EXERCISE REQUIREMENTS>
Pictures stay out, but every line of the data is copied exactly.

RAW DATA>
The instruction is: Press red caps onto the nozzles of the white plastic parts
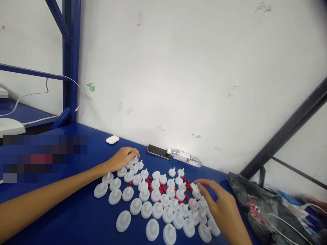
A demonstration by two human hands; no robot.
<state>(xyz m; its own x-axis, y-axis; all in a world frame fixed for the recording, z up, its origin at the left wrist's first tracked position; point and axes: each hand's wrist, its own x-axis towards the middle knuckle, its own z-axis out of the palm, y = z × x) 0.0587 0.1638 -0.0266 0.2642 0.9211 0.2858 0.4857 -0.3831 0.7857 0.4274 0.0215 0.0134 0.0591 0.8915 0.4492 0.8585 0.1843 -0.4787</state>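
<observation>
Several white round pieces with thin upright stems (152, 229) are spread over the blue table, with small red pieces (162, 188) scattered among them. At the far left end of the group, my left hand (125, 157) rests with its fingers curled at a white piece (135, 159); its fingertips are partly hidden. At the right side, my right hand (217, 197) has thumb and forefinger closed at the top of a white piece (196, 191), above the others.
Near the wall lie a white case (112, 139), a phone (158, 151) and a clear plastic bottle (185, 157). A black plastic bag (270, 211) with red bits sits at the right. A blue post (74, 61) stands at the left.
</observation>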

RESULT>
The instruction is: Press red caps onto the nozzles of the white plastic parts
A demonstration by two human hands; no robot.
<state>(xyz m; its own x-axis, y-axis; all in a world frame fixed for the recording, z up, its origin at the left wrist's first tracked position; point and axes: each hand's wrist, its own x-axis towards the middle knuckle, its own z-axis out of the palm, y = z × x) 0.0587 0.1638 -0.0266 0.2642 0.9211 0.2858 0.4857 -0.3831 0.7857 0.4274 0.0215 0.0134 0.0591 0.8915 0.4492 0.8585 0.1843 -0.4787</state>
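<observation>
Several white round pieces with thin upright stems (152, 229) are spread over the blue table, with small red pieces (162, 188) scattered among them. At the far left end of the group, my left hand (125, 157) rests with its fingers curled at a white piece (135, 159); its fingertips are partly hidden. At the right side, my right hand (217, 197) has thumb and forefinger closed at the top of a white piece (196, 191), above the others.
Near the wall lie a white case (112, 139), a phone (158, 151) and a clear plastic bottle (185, 157). A black plastic bag (270, 211) with red bits sits at the right. A blue post (74, 61) stands at the left.
</observation>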

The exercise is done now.